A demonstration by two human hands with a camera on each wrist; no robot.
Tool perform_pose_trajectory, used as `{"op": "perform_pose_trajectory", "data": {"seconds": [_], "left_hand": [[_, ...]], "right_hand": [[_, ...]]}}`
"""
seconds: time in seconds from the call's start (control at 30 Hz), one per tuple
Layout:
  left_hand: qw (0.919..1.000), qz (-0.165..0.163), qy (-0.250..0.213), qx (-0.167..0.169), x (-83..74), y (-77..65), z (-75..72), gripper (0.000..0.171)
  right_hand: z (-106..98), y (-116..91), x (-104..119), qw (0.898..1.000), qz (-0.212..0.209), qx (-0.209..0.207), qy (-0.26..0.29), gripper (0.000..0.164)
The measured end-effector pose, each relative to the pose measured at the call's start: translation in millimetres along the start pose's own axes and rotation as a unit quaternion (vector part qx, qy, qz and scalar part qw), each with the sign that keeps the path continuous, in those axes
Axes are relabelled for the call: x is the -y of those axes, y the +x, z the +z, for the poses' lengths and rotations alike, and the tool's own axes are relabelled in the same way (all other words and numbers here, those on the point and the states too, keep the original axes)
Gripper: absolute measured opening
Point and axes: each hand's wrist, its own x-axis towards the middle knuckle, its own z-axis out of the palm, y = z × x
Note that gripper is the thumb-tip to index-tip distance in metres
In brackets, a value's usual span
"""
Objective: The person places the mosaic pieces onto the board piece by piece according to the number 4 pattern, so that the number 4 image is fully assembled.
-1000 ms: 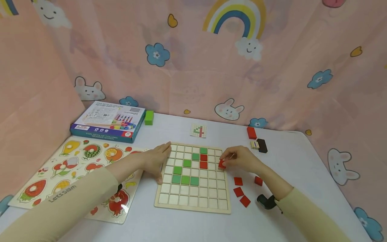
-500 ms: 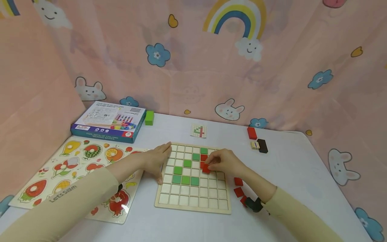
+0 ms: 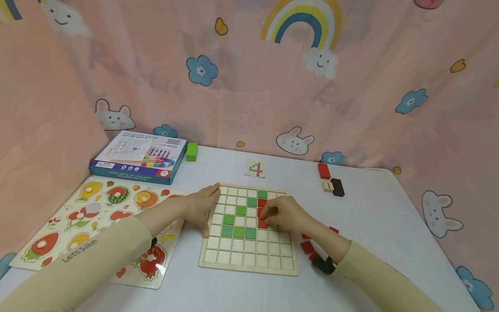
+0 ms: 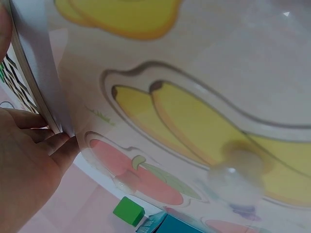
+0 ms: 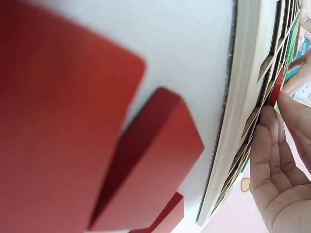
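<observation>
My left hand (image 3: 200,208) rests at the left edge of a wooden grid board (image 3: 249,271), thumb and fingers spread along the rim. In the left wrist view its fingertips meet the board's side. Over the board's right half, my right hand (image 3: 286,213) pinches a red square tile (image 3: 262,223) at a cell below two other red tiles in the same column. The right wrist view shows that red tile (image 5: 276,88) at the fingertips, low over the grid. Several green tiles (image 3: 239,232) lie in cells to the left. My right fingers partly hide the red column.
Loose red tiles (image 3: 307,247) lie right of the board, partly behind my right wrist. A small pattern card (image 3: 255,168) stands beyond it. Left are a fruit puzzle board (image 3: 97,216), a box (image 3: 138,156) and a green block (image 3: 191,152). Red (image 3: 324,170) and black blocks (image 3: 337,187) sit back right.
My right hand has carried a red tile from the board's right edge leftward to the column under the other red tiles, and lowered it there. The left hand stays in place.
</observation>
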Motion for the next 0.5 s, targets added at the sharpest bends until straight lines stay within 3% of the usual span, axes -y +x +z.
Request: {"op": "perform_pose_trajectory", "data": {"seconds": [0.33,0.5], "left_hand": [[1.0000,-0.003,-0.006,-0.001,1.5,-1.0,1.1,0.133],[1.0000,0.002,-0.005,-0.002,1.7,-0.5,0.8,0.132]], "right_hand": [[2,1,3,1.000,-0.010,0.001,-0.015,0.009],[-14,-9,-8,1.000,0.009,0.005,-0.023,0.007]]}}
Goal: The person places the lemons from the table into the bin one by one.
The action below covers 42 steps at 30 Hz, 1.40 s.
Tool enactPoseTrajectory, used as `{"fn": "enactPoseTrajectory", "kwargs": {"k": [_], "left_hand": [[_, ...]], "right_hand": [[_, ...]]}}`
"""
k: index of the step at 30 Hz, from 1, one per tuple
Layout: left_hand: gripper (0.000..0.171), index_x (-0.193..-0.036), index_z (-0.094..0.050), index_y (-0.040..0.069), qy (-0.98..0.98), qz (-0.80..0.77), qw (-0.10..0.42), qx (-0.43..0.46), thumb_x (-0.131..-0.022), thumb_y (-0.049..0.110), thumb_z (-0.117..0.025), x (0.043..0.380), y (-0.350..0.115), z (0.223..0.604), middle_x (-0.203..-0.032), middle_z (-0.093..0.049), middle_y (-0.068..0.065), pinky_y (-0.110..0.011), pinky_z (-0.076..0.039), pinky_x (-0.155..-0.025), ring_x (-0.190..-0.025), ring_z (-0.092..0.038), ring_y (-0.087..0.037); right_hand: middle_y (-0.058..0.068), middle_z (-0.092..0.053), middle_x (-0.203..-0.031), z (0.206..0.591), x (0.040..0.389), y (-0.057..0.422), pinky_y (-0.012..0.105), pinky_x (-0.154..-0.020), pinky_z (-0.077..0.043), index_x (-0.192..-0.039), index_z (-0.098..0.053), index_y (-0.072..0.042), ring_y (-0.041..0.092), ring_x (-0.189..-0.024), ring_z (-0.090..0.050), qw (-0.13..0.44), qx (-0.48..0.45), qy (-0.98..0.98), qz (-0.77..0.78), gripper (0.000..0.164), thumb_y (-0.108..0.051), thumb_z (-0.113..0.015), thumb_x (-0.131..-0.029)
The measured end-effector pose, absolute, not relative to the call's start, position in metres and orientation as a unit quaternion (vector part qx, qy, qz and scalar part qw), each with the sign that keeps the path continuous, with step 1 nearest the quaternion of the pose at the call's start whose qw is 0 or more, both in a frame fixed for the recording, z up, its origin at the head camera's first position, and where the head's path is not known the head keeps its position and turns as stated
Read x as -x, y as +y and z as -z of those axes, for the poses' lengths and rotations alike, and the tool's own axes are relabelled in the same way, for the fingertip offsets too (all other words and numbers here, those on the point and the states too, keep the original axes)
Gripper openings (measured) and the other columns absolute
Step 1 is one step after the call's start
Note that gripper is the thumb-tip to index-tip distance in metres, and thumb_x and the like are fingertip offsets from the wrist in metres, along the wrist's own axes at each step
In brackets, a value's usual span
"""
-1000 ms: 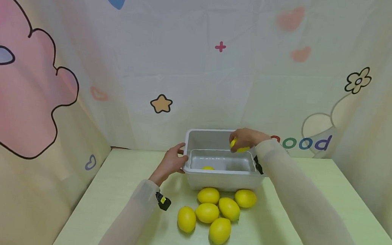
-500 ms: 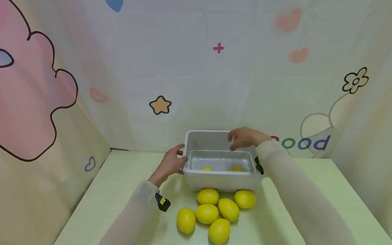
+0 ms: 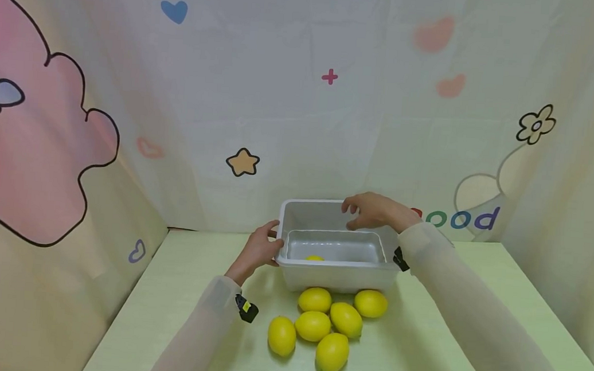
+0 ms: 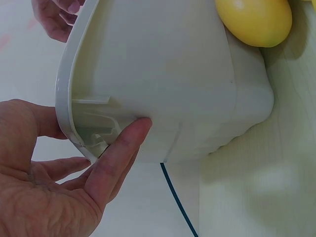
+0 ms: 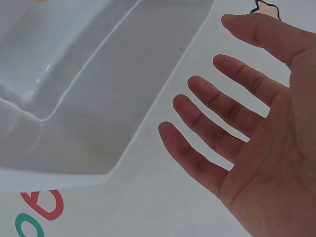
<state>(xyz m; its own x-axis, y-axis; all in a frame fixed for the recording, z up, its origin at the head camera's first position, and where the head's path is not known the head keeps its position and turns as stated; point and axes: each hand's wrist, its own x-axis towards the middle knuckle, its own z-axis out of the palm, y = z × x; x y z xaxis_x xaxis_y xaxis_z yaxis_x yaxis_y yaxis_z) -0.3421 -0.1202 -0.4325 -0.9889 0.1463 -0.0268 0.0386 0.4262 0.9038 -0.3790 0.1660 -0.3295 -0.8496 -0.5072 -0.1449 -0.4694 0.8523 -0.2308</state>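
Observation:
A white plastic bin (image 3: pixel 339 277) stands on the table against the back cloth. My left hand (image 3: pixel 258 248) grips its left end; in the left wrist view, thumb and fingers (image 4: pixel 118 158) lie around the rim corner. My right hand (image 3: pixel 375 210) is over the right back part of the bin, holding nothing; the right wrist view shows its fingers (image 5: pixel 197 153) spread and relaxed, apart from the rim. Inside the bin, the top of one yellow lemon (image 3: pixel 315 258) shows; the front wall hides the rest of the floor. Several lemons (image 3: pixel 313 326) lie in front of the bin.
The pale green table (image 3: pixel 185 298) runs to both sides of the bin. A printed cloth (image 3: pixel 301 122) hangs close behind it, with further cloth (image 3: pixel 577 170) at the sides. One lemon (image 3: pixel 282 336) lies left of the group, another (image 3: pixel 332 353) nearest the front.
A second ago my right hand held a lemon over the bin. It let go, the lemon dropped inside and is now out of sight. My left hand stayed on the bin.

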Motion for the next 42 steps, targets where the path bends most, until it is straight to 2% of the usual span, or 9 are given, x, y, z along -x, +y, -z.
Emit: {"fn": "enactPoseTrajectory", "kwargs": {"k": [15, 20, 27, 37, 42], "left_hand": [[0.060, -0.151, -0.036, 0.009, 0.842, -0.533, 0.046, -0.066, -0.094, 0.011, -0.054, 0.341, -0.120, 0.433, -0.135, -0.052, -0.028, -0.037, -0.061, -0.059, -0.106, -0.064, -0.045], [0.061, -0.152, -0.036, 0.010, 0.843, -0.532, 0.046, -0.062, -0.094, 0.012, -0.055, 0.341, -0.120, 0.434, -0.134, -0.054, -0.025, -0.036, -0.061, -0.059, -0.104, -0.066, -0.042], [0.060, -0.151, -0.037, 0.012, 0.840, -0.537, 0.045, -0.061, -0.094, 0.013, -0.056, 0.344, -0.121, 0.436, -0.134, -0.054, -0.025, -0.036, -0.061, -0.059, -0.102, -0.067, -0.040], [0.060, -0.151, -0.037, 0.011, 0.841, -0.535, 0.049, -0.054, -0.094, 0.013, -0.056, 0.341, -0.120, 0.435, -0.134, -0.054, -0.024, -0.035, -0.061, -0.059, -0.107, -0.064, -0.045], [0.059, -0.150, -0.038, 0.012, 0.842, -0.535, 0.045, -0.057, -0.094, 0.012, -0.055, 0.342, -0.120, 0.434, -0.135, -0.054, -0.026, -0.036, -0.061, -0.059, -0.104, -0.066, -0.043]], "right_hand": [[0.006, -0.062, -0.125, 0.327, 0.340, 0.176, 0.051, -0.098, -0.049, -0.127, -0.061, -0.017, 0.030, -0.115, -0.059, 0.018, 0.284, 0.954, 0.097, 0.041, -0.031, -0.069, -0.089], [0.005, -0.063, -0.124, 0.327, 0.324, 0.177, 0.050, -0.096, -0.052, -0.126, -0.062, -0.016, 0.028, -0.111, -0.060, -0.006, 0.297, 0.950, 0.096, 0.041, -0.030, -0.069, -0.088], [0.003, -0.062, -0.127, 0.331, 0.302, 0.177, 0.045, -0.094, -0.054, -0.125, -0.063, -0.020, 0.026, -0.113, -0.057, -0.033, 0.301, 0.947, 0.104, 0.041, -0.032, -0.072, -0.087], [0.001, -0.063, -0.122, 0.342, 0.278, 0.180, 0.039, -0.084, -0.056, -0.121, -0.065, -0.020, 0.022, -0.101, -0.061, -0.087, 0.327, 0.936, 0.100, 0.039, -0.032, -0.073, -0.085], [0.000, -0.063, -0.119, 0.347, 0.267, 0.185, 0.035, -0.081, -0.057, -0.120, -0.066, -0.019, 0.018, -0.096, -0.061, -0.107, 0.328, 0.934, 0.098, 0.040, -0.034, -0.075, -0.084]]}}
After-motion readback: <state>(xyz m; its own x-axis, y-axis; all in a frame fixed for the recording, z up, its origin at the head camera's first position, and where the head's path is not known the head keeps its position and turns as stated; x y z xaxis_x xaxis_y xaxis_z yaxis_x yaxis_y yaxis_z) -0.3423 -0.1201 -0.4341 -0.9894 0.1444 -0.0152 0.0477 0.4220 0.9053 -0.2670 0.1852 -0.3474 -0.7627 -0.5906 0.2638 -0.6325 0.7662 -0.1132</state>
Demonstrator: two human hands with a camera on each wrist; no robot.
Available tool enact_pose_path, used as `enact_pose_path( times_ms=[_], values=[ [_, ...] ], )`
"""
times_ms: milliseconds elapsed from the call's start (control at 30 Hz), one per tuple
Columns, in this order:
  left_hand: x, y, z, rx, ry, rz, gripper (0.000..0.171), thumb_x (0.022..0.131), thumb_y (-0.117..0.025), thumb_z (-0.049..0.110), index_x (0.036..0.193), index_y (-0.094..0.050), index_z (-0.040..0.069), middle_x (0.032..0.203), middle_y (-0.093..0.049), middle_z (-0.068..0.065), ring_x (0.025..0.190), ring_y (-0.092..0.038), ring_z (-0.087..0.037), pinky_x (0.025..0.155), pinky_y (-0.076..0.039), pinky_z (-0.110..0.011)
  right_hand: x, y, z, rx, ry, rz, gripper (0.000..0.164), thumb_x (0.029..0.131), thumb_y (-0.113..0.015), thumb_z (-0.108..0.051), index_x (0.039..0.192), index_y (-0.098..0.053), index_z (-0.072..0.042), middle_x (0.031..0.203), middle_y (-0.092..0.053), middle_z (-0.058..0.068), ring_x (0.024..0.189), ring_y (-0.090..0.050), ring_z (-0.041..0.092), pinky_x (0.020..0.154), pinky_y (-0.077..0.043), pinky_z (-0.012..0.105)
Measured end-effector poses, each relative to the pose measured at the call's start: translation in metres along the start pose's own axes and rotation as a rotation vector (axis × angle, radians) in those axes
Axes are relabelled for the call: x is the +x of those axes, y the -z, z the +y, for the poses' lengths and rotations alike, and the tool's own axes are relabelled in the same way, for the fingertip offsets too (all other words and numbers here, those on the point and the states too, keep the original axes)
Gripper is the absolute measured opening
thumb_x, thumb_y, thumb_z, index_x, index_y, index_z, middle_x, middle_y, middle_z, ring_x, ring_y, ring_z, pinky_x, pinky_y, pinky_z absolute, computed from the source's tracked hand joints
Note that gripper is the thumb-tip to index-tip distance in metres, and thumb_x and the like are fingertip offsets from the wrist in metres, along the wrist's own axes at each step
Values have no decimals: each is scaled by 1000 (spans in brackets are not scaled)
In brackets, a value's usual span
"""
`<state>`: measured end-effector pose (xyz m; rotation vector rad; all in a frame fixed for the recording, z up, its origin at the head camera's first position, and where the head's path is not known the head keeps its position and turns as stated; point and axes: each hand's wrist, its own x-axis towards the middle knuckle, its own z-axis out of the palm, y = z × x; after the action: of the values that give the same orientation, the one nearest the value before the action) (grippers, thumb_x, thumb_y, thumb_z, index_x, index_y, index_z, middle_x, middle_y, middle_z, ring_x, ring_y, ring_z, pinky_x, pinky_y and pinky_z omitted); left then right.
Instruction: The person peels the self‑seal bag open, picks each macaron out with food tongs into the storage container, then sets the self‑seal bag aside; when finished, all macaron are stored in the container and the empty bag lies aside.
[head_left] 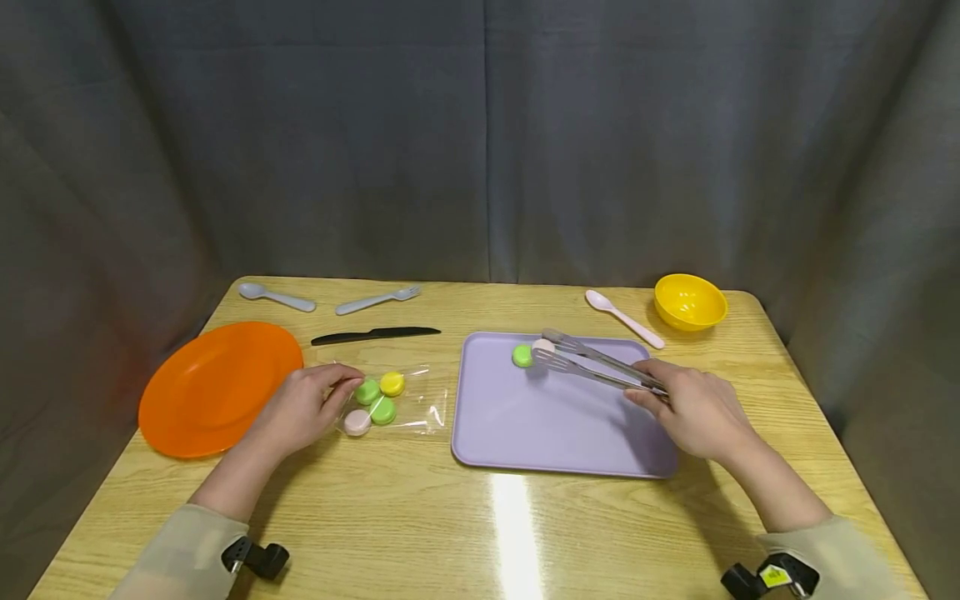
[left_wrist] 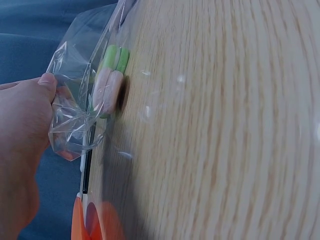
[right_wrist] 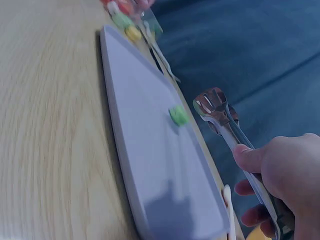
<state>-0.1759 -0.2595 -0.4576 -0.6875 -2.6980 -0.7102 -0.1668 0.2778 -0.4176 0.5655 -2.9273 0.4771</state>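
My left hand [head_left: 309, 404] pinches the edge of a clear plastic bag [head_left: 427, 408] between thumb and fingers. Inside lie green macarons [head_left: 383, 410], a yellow macaron [head_left: 392, 383] and a pale pink macaron [head_left: 357, 422]. In the left wrist view, the crinkled mouth of the bag [left_wrist: 70, 125] lifts toward the fingertips. My right hand [head_left: 693, 408] grips metal tongs [head_left: 600, 367] over the lavender tray [head_left: 555, 433]. Between the tongs' slotted tips, a pale pink macaron [head_left: 543, 345] shows in the head view. A green macaron [right_wrist: 178, 115] sits on the tray near its far edge.
An orange plate [head_left: 217, 392] stands at the left. Behind the bag lie a black knife [head_left: 375, 335], a grey spoon [head_left: 277, 297] and a grey fork [head_left: 377, 300]. A pink spoon [head_left: 626, 319] and a yellow bowl [head_left: 690, 302] are at the back right, before a grey curtain [head_left: 375, 150].
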Motion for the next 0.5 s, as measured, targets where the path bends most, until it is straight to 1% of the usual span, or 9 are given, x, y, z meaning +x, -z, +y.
enact_pose_path(
  times_ms=[67,167,267,367,500],
  values=[
    [0,0,0,0,0,1,10,104,-71,12,111,-79,9,103,-77,-1,83,-68,-15,71,-58,-39,-3,1,8,-6,-20,-7,35,102,-73,-41,124,-72,-14,85,-68,-3,68,-56,18,55,-39,38],
    [0,1,0,-1,-1,2,10,103,-72,11,110,-79,9,103,-77,-1,84,-69,-16,72,-59,-40,-6,-1,18,-11,-44,-18,38,102,-73,-39,127,-71,-11,97,-74,4,76,-63,23,58,-44,42],
    [0,1,0,2,-3,3,10,103,-72,12,111,-78,9,103,-78,-2,84,-69,-16,72,-59,-40,-9,-3,24,-12,-67,-34,41,101,-75,-36,131,-70,-8,109,-76,11,81,-65,27,62,-46,45],
    [0,1,0,7,-2,1,11,103,-72,13,111,-78,8,103,-78,-2,83,-69,-15,71,-59,-39,-9,-6,28,-13,-86,-52,43,101,-74,-35,133,-70,-7,110,-75,13,79,-63,27,61,-44,43],
    [0,2,1,9,1,-1,11,104,-72,14,111,-78,9,103,-78,-1,83,-68,-15,71,-58,-38,-9,-9,32,-11,-101,-67,43,101,-73,-36,133,-69,-7,109,-75,12,77,-60,26,59,-42,41]
  ],
)
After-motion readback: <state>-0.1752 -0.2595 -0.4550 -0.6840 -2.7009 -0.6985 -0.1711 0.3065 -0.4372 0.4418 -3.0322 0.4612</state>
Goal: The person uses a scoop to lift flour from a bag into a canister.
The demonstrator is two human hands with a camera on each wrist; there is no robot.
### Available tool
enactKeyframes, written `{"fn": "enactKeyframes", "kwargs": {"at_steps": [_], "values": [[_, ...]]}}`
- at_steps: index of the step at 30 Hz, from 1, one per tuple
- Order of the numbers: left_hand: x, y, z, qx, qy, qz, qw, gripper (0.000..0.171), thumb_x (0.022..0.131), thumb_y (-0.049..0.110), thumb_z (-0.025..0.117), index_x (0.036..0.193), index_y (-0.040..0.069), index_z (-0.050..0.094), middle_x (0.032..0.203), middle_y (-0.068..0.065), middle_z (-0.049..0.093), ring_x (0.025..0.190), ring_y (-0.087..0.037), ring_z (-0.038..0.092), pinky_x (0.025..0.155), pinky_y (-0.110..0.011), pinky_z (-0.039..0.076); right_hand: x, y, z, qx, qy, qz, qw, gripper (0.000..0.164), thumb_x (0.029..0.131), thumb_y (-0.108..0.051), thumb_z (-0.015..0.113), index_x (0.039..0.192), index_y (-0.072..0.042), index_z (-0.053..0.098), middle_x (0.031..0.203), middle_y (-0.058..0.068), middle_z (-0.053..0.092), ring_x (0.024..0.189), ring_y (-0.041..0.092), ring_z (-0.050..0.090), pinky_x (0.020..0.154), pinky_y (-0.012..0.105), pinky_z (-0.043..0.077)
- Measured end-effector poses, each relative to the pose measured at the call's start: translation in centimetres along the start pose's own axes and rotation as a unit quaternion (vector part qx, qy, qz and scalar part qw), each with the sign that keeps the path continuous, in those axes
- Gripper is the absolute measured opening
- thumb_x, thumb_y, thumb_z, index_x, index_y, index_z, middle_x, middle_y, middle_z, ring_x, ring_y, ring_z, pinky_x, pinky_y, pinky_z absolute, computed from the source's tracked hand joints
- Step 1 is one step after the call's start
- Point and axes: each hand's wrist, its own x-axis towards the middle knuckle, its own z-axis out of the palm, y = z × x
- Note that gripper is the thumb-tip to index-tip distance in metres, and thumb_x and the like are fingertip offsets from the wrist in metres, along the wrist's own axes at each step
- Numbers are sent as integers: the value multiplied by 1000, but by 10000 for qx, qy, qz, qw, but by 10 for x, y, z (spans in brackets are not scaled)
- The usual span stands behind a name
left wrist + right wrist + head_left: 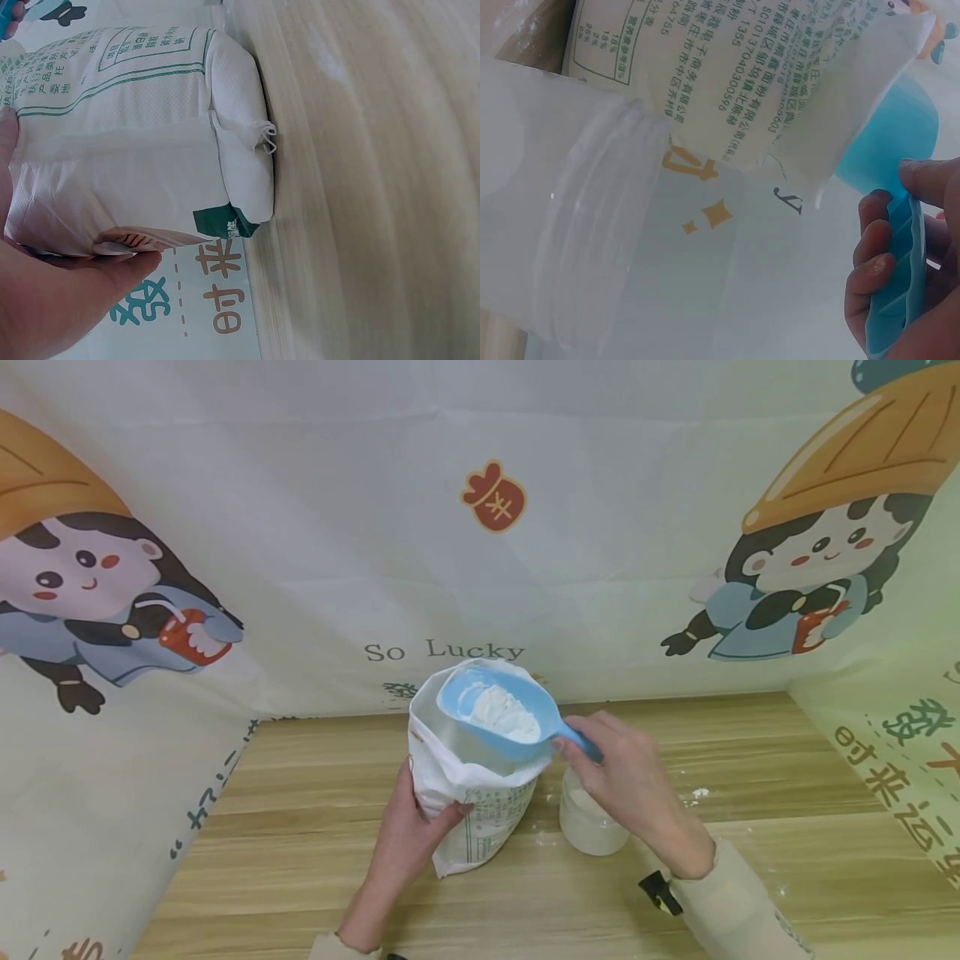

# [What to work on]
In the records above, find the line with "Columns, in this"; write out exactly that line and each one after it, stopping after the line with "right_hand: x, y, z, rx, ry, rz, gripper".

# [Result of the task]
Columns, in this order:
  left_hand: x, y, z, rx, ry, rz, gripper (0.000..0.171), thumb_x (0.022..0.131), thumb_y (-0.117..0.025), thumb_z (-0.049..0.110), index_x (0.036..0.193), index_y (-0.094..0.050), index_z (-0.040..0.069), middle_x (0.032..0.203), middle_y (-0.093..0.049), middle_z (-0.068..0.065), ring_x (0.025..0.190), ring_y (-0.092..0.038), ring_z (-0.087..0.037), pinky_x (0.025..0.155), pinky_y (-0.076..0.039), pinky_z (-0.110..0.011)
  right_hand: x, y, z, rx, ry, rz, gripper (0.000..0.164), thumb_x (0.029..0.131), thumb_y (-0.113..0.015), thumb_z (-0.108..0.051), index_x (0.039..0.192), index_y (-0.098..0.053), index_z (-0.072..0.042), middle_x (0.031..0.203), middle_y (-0.092..0.053), middle_z (-0.058..0.068), ring_x (0.024..0.189), ring_y (-0.090..0.050), ring_z (-0.041..0.092), pinky_x (0.020..0.154), pinky_y (-0.077..0.043), pinky_z (-0.012..0.105)

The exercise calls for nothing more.